=== Extracted data entries ===

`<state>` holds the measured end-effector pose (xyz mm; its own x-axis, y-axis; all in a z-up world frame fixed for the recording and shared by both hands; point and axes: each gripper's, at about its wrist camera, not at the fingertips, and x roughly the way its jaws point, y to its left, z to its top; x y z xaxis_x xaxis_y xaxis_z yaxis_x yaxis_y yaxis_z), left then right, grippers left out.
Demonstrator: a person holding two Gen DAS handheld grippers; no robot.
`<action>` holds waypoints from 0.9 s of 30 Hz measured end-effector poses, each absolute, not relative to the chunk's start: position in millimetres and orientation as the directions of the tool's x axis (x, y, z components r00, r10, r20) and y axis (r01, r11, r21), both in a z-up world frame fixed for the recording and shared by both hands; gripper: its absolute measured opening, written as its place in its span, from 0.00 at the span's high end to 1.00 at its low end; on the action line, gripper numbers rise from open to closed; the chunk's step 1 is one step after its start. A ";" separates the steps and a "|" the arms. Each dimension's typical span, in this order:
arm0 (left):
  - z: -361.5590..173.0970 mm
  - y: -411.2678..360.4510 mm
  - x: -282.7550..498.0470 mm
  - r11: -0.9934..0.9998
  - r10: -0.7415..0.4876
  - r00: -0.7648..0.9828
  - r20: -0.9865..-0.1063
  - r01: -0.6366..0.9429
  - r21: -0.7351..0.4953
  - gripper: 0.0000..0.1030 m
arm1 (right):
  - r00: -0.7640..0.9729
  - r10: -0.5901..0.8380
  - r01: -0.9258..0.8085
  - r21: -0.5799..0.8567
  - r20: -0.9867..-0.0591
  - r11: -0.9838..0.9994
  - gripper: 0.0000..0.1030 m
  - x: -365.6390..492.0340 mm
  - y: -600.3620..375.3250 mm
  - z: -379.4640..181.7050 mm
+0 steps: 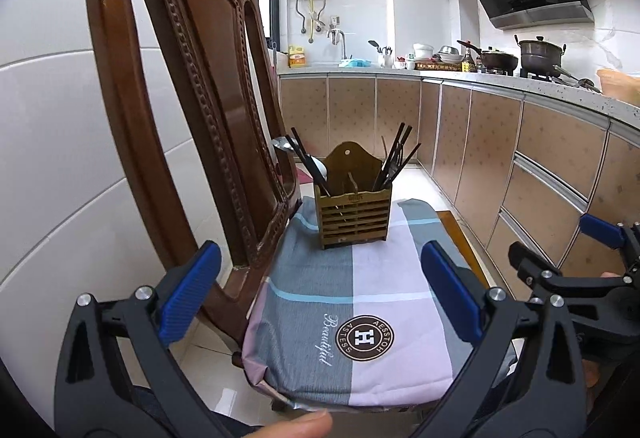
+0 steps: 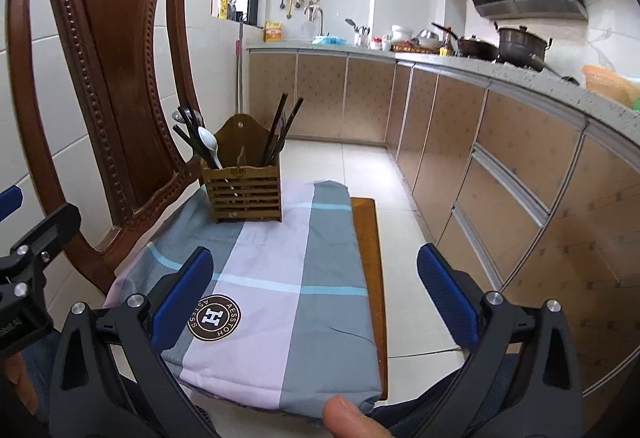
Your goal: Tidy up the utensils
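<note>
A carved wooden chair [image 2: 100, 50] bears a checked cushion [image 2: 280, 278] on its seat. At the cushion's far end stands a slatted utensil holder [image 2: 244, 194], close to the chair's back

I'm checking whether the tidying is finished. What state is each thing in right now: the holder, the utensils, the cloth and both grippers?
Wooden utensil holder: upright on the cloth, at its far end.
Chopsticks: standing in the holder, leaning outward.
White spoon: in the holder's left compartment, bowl up.
Checked cloth: spread flat over the chair seat.
Left gripper: jaws open, empty.
Right gripper: jaws open, empty.
</note>
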<state>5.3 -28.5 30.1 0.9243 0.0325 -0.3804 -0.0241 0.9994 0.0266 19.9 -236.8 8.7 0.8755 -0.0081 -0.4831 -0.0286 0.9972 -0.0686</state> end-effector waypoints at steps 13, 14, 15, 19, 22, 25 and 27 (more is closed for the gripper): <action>33.7 -27.1 -3.0 1.000 0.016 0.928 -0.373 -0.007 0.026 0.04 | 0.886 -0.020 -0.021 -0.083 -0.463 0.996 0.03 6.1 -229.6 19.4; 34.0 -27.6 -3.0 1.000 0.016 0.928 -0.373 -0.007 0.027 0.04 | 0.888 -0.022 -0.020 -0.085 -0.459 0.996 0.03 5.1 -229.7 20.0; 34.3 -27.8 -3.1 1.000 0.017 0.928 -0.372 -0.007 0.028 0.04 | 0.889 -0.023 -0.018 -0.085 -0.458 0.996 0.03 4.9 -229.3 20.2; 34.6 -27.7 -3.1 1.000 0.017 0.929 -0.370 -0.008 0.026 0.04 | 0.892 -0.030 -0.013 -0.091 -0.452 0.996 0.03 4.2 -228.6 21.8; 35.1 -28.0 -2.6 1.000 0.017 0.929 -0.371 -0.008 0.025 0.04 | 0.895 -0.034 -0.010 -0.094 -0.446 0.995 0.03 3.2 -227.5 22.1; 35.2 -28.1 -3.1 1.000 0.018 0.929 -0.371 -0.008 0.028 0.04 | 0.897 -0.040 -0.005 -0.100 -0.440 0.995 0.03 2.9 -226.4 23.3; 35.1 -28.3 -2.9 1.000 0.017 0.929 -0.371 -0.007 0.027 0.04 | 0.899 -0.043 -0.002 -0.102 -0.436 0.995 0.03 2.7 -226.0 24.0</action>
<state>-2.9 -28.3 35.1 0.9285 0.0168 -0.3708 -0.0073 0.9996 0.0270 2.7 -226.0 24.0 0.8988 -0.0431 -0.4361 -0.0019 0.9948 -0.1021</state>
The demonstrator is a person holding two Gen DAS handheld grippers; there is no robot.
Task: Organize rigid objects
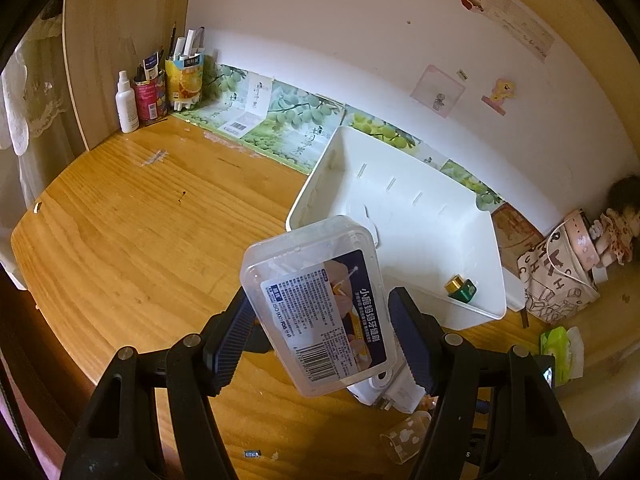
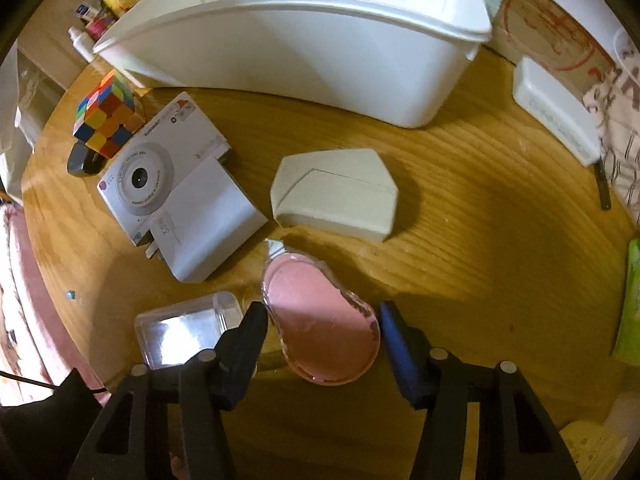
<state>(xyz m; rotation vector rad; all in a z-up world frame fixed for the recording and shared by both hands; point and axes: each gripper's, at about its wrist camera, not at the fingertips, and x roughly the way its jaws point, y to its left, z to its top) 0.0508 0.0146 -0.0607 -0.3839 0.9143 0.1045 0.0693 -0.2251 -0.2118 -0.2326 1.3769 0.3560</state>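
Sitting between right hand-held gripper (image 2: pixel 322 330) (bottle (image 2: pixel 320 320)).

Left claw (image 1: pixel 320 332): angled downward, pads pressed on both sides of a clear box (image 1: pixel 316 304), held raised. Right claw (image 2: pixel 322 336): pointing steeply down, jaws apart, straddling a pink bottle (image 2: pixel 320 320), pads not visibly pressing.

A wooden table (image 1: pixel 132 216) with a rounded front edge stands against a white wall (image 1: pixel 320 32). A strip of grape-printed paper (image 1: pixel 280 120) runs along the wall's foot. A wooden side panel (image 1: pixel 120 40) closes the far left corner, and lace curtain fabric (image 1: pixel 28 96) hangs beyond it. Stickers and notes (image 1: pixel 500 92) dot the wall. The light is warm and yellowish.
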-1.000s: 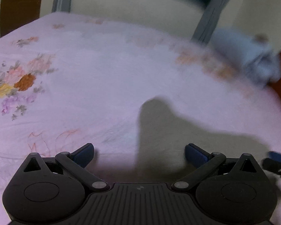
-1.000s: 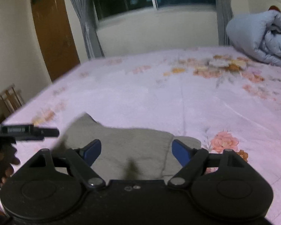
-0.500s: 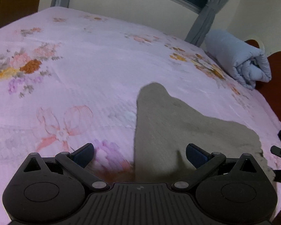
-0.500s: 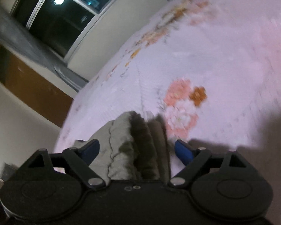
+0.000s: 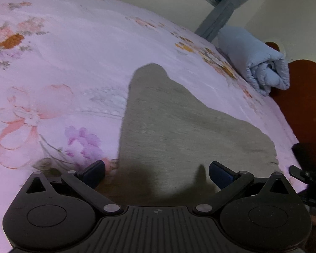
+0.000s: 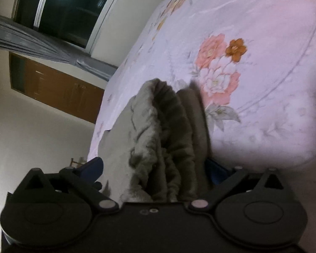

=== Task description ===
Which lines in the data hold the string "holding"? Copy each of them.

=== Task solution ===
Demonstrator: a person holding two Gen DAS handheld grippers; no robot.
The demonstrator is a person holding two Gen DAS handheld grippers; there is no robot.

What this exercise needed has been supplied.